Problem statement: A single number is required: how many lines in the records below contain "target".

Exercise input:
+ + + +

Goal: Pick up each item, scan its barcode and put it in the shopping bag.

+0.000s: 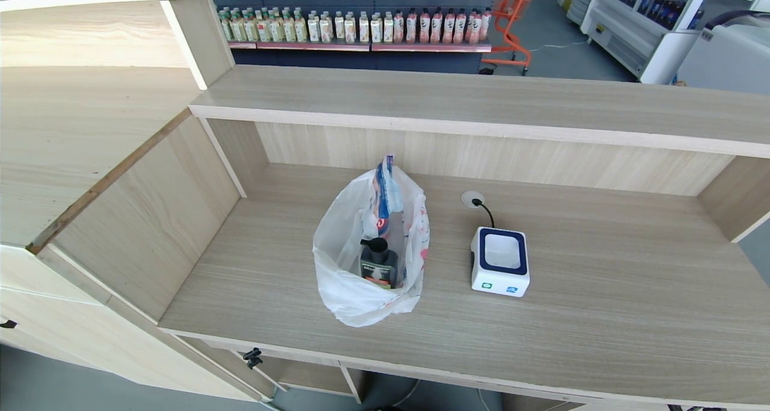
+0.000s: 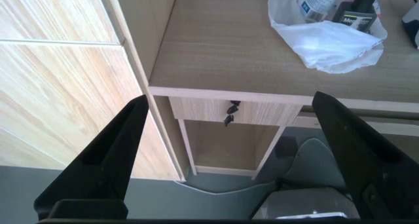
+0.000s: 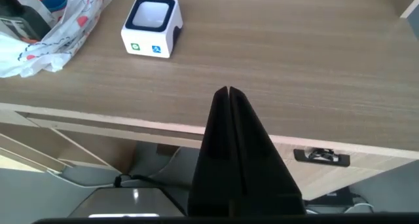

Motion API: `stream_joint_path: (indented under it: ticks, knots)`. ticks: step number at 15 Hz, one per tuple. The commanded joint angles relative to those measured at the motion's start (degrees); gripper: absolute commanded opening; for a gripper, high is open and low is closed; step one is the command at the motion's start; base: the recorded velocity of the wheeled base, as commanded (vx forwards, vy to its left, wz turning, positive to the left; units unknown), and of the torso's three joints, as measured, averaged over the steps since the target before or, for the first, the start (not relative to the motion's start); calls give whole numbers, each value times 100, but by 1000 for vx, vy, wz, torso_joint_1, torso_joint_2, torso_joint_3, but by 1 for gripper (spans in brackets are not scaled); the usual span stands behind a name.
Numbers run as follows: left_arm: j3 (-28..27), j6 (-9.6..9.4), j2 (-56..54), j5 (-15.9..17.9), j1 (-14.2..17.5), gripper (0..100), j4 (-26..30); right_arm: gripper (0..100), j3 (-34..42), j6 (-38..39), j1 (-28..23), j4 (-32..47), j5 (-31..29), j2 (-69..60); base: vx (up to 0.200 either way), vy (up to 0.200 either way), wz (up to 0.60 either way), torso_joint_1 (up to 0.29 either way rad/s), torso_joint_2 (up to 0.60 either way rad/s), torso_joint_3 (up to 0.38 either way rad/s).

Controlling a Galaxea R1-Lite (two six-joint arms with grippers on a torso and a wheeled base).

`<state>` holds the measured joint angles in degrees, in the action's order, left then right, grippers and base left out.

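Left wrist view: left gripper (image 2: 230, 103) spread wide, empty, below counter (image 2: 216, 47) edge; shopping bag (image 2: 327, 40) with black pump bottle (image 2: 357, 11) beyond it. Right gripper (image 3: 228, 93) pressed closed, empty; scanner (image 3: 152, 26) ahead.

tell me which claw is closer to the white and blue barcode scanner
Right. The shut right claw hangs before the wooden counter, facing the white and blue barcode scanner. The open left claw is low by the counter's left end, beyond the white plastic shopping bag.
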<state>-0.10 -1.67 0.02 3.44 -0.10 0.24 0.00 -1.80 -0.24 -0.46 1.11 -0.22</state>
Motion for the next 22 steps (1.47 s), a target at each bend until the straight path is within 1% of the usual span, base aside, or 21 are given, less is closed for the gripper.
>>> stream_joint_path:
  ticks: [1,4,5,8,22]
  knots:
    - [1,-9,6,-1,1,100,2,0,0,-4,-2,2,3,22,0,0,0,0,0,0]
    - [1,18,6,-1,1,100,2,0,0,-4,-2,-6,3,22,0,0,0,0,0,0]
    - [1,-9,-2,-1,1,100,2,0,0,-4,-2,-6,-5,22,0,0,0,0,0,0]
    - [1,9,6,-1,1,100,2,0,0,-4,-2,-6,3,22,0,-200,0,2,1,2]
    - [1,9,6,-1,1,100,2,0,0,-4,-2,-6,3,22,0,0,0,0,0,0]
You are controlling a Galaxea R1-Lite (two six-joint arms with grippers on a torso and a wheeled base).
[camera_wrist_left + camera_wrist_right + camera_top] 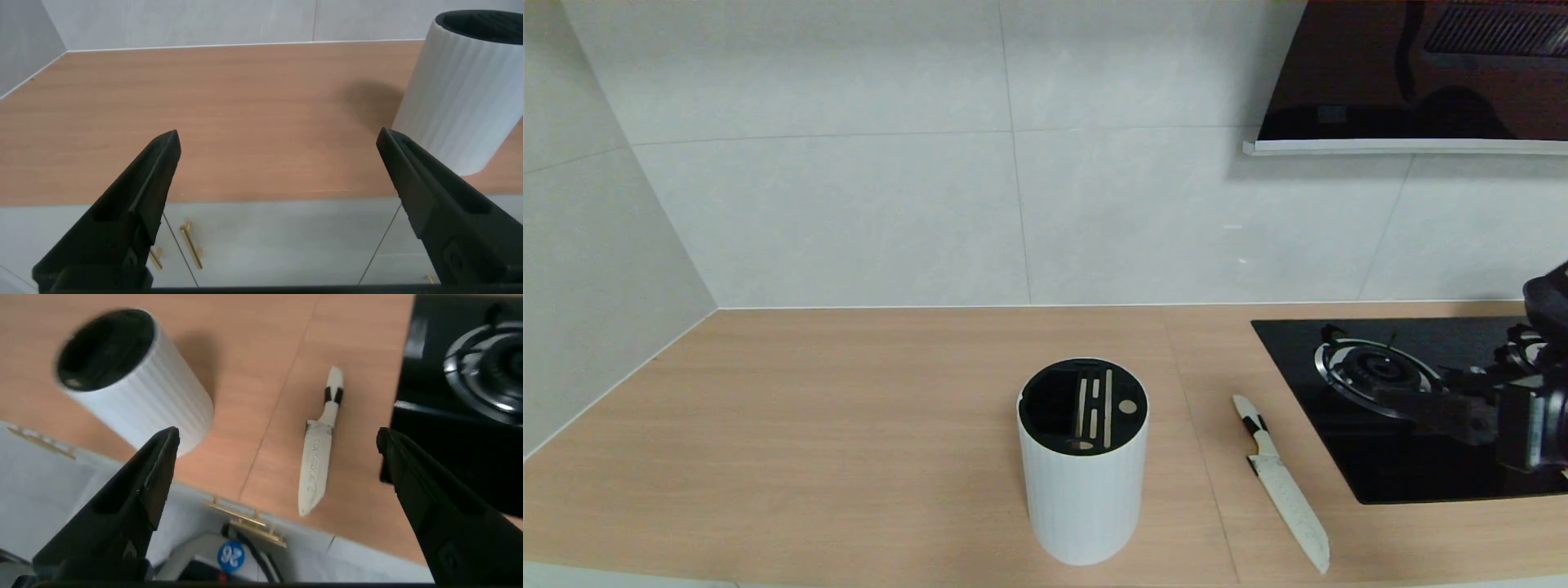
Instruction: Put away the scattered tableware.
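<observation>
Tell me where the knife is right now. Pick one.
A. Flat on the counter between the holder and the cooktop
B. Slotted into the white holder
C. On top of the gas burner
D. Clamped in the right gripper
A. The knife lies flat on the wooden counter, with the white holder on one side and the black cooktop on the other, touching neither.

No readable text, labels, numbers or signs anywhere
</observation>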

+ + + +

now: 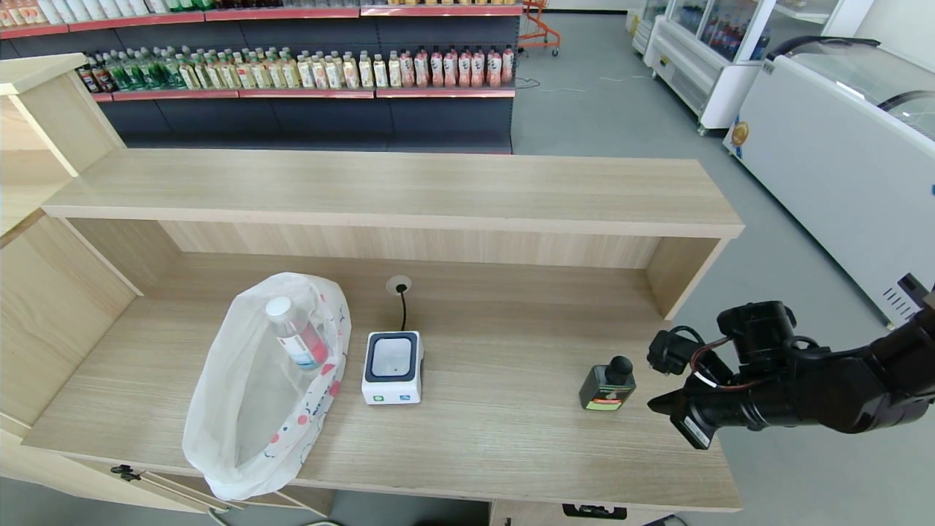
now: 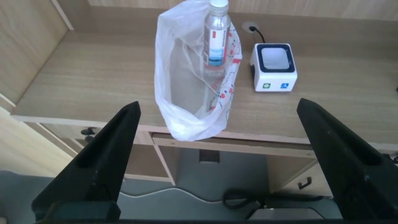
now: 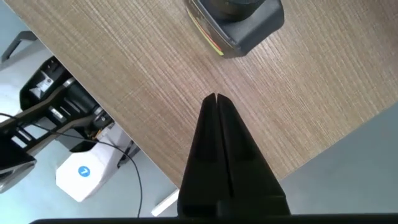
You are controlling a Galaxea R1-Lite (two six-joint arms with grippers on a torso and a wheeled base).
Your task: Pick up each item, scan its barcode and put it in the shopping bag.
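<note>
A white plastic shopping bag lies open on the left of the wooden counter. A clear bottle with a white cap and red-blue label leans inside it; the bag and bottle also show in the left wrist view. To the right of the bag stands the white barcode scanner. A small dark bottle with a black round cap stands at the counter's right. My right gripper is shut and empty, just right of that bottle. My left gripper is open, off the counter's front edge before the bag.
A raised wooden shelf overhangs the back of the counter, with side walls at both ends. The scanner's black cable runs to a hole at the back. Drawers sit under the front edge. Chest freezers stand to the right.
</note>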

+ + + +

Answer section: 2